Peter Thiel and Kris Kobach

The contributions from the PayPal cofounder are the "lifeblood" of Kris Kobach's campaign.

Peter Thiel has given nearly $1 million in support of an anti-LGBTQ+ candidate.

The gay billionaire has injected $850,000 into a super PAC funding the campaign of Kris Kobach, who is running for the U.S. Senate in Kansas, reports Recode, an arm of Vox.

The Republican primary is a tight race between Kobach and a crowded field of less extreme candidates, including Representative Roger Marshall, for the seat left open by Senator Pat Roberts, who is retiring. The GOP establishment is reportedly anxious about Kobach winning the primary.

A divisive figure in the Sunflower State, Kobach could be more likely to lose against a Democratic challenger this fall (and Kansas has not sent a Democrat to the Senate in nearly nine decades). The race would be deja vu for Kobach, who lost the 2018 gubernatorial race against Democrat Laura Kelly after narrowly winning the GOP primary with President Trump's backing. That race first tied Thiel to Kobach. At the time, the investor made secret donations to Kobach's gubernatorial bid that totaled between $250,000 and $500,000, reports Recode.
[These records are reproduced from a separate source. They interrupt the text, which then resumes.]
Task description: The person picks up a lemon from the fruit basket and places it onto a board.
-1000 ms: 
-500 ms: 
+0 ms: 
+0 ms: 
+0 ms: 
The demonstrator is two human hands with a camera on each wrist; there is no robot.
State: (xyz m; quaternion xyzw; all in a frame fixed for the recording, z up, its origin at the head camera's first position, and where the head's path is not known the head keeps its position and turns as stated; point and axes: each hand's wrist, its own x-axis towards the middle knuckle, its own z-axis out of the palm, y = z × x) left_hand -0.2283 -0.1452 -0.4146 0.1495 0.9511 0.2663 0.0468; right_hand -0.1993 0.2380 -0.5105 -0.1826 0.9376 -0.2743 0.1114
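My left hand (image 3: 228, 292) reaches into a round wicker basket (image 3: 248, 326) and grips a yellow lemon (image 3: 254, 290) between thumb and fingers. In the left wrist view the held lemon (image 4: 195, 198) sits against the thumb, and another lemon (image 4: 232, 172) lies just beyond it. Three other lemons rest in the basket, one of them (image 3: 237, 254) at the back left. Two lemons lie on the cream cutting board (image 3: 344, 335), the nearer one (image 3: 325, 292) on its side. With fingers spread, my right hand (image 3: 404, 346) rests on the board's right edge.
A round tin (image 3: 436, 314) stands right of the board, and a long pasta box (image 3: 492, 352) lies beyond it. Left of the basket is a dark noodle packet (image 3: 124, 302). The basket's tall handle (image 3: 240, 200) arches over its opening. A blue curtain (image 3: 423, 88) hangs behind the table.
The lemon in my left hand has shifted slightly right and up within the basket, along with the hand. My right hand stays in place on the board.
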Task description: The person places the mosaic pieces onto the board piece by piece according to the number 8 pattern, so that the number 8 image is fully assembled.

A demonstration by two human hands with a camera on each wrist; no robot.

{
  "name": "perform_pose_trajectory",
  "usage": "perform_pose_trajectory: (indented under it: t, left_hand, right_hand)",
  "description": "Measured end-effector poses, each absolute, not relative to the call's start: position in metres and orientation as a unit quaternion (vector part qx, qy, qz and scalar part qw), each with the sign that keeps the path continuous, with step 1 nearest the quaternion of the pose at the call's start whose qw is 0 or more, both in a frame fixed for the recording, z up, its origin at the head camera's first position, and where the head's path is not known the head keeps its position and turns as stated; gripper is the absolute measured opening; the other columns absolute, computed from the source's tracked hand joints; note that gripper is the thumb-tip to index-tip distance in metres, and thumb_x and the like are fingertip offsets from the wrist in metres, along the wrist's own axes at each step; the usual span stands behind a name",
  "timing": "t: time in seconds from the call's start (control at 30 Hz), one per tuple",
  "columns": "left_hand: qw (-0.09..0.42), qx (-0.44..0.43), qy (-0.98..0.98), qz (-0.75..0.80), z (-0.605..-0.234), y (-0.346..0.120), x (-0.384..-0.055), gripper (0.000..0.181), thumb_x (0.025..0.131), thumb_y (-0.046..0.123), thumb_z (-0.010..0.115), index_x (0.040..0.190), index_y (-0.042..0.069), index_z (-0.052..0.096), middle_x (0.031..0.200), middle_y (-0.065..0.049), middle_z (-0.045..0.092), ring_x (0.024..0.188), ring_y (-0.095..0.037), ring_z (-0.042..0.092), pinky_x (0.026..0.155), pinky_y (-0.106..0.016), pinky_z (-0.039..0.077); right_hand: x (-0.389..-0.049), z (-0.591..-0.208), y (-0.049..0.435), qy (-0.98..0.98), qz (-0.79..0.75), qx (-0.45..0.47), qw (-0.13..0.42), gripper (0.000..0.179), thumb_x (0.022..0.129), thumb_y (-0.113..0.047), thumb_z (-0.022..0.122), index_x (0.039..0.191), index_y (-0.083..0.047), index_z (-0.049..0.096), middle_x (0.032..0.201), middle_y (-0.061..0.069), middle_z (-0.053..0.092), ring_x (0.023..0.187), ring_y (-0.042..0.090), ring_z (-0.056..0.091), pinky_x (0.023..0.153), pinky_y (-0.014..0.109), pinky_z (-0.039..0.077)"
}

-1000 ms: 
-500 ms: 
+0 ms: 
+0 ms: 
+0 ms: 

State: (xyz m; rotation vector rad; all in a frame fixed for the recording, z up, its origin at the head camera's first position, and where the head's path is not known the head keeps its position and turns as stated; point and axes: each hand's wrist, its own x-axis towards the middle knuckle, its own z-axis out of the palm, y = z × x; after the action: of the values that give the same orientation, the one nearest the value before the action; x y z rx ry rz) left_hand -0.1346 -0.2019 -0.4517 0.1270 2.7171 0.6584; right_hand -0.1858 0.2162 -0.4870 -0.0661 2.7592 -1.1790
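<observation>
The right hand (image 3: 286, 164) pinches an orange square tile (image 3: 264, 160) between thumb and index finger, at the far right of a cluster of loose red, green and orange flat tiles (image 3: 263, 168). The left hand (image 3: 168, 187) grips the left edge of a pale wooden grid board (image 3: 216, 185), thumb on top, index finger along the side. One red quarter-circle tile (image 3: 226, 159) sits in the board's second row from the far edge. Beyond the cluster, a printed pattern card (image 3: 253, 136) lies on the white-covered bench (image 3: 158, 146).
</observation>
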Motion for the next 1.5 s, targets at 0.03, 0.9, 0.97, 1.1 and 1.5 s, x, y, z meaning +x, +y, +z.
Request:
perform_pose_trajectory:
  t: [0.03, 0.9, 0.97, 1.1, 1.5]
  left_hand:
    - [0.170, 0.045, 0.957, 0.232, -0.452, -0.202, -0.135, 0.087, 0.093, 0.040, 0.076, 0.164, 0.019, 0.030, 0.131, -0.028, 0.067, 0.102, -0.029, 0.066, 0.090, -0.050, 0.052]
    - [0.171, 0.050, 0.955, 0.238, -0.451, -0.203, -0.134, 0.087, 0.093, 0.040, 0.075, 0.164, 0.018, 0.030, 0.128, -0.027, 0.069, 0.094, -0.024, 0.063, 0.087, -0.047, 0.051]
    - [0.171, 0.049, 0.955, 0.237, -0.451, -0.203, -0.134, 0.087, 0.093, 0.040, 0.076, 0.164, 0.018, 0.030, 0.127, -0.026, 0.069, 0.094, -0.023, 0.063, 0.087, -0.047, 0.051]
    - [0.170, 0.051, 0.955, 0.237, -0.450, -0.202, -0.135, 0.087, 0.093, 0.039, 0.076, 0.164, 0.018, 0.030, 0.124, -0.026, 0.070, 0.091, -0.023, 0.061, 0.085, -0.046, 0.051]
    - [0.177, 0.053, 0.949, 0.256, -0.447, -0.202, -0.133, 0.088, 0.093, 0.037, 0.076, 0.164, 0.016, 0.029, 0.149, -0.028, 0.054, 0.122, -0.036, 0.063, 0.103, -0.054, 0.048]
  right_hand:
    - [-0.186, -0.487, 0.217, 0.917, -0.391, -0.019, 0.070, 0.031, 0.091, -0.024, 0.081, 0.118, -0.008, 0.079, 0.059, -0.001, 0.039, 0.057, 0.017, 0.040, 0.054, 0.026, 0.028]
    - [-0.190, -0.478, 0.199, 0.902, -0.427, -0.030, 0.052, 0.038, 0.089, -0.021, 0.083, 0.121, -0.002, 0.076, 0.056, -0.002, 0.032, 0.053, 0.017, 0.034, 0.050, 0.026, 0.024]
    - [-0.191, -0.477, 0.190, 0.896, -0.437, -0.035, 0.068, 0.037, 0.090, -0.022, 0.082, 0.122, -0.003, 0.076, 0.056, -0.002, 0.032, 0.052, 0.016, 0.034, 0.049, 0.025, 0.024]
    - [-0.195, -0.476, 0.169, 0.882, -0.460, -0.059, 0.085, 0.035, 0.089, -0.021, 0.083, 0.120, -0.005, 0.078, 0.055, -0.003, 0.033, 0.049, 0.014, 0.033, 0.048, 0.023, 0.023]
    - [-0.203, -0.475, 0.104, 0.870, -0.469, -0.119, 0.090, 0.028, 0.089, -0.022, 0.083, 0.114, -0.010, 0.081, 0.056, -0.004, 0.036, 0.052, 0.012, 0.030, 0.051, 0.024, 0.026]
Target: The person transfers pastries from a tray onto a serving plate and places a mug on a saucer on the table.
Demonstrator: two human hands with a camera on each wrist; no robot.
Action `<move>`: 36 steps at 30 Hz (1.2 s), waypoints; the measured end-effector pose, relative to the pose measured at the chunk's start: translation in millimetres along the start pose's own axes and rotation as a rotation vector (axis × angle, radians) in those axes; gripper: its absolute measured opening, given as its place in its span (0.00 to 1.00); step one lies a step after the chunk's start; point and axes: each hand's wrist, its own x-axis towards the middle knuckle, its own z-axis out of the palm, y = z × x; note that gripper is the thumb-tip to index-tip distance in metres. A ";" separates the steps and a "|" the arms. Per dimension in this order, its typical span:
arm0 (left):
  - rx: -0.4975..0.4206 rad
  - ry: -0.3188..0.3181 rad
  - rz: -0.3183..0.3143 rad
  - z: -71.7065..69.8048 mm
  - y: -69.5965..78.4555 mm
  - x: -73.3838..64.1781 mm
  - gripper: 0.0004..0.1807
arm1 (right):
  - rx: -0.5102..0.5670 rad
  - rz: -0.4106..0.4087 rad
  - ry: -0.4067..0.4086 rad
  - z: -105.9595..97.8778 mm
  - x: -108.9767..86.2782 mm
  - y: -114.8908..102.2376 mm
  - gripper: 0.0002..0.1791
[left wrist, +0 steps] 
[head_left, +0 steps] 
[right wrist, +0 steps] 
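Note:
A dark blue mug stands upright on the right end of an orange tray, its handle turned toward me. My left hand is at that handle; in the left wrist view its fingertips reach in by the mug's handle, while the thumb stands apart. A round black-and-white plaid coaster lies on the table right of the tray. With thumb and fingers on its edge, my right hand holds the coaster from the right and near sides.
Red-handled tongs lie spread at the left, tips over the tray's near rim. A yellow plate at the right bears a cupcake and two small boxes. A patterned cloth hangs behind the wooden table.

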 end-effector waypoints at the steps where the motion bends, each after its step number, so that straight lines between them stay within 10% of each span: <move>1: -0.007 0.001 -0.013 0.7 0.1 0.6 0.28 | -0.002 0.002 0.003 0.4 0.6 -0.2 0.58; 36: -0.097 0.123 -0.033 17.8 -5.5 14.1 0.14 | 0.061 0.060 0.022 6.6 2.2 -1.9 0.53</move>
In this year's Senate race, Thiel is "absolutely critical to Kobach being a viable candidate," Patrick Miller, a political scientist at the University of Kansas, told Recode.

"I don't want to overstate it and say that Kobach wouldn't have a campaign without him. But I think the money that that super PAC is putting into the race -- primarily through this one rich guy -- is absolutely the lifeblood of the pro-Kobach campaign at this moment," he continued. "You take that money away and Kobach doesn't have a lot of campaign left."

The Kansas GOP primary has been extremely negative, with a stream of attack ads delivered to voters through TV and mail. The super PAC funded by Thiel sent mailers making wildly anti-LGBTQ+ claims about Marshall, including that he voted to support "transgender plays" and "Rosie O'Donnell summer camp" as a member of Congress, reports Recode. One mailer claimed Kobach will "stop the next Ruth Bader Ginsburg."

The winner of the Tuesday primary in Kansas will vie against Democrat Barbara Bollier in the general election.

Kobach is celebrated in fringe conservative circles and reviled in mainstream ones for his extreme views on immigration and voting laws. He has advised the Trump administration to create a "Muslim registry" and, despite evidence to the contrary, believes in widespread voting fraud. As Kansas' Secretary of State, he established some of the nation's strictest voting laws.

Kobach also has a record of expressing anti-LGBTQ+ views. He has said that polygamy and drug use are comparable to marriage equality and that same-sex parents are "not good for kids," and he accused the Human Rights Campaign of promoting pedophilia, according to GLAAD.

In July 2016, Thiel made history as the first out gay man to declare his identity at the Republican National Convention. Some heralded the speech as progress. But in reality, at the time, the GOP party platform at the time had never been more anti-LGBTQ+, with calls for a reversal of marriage equality, restricted bathroom access for trans people, and legalized "conversion" therapy, and religious-based discrimination.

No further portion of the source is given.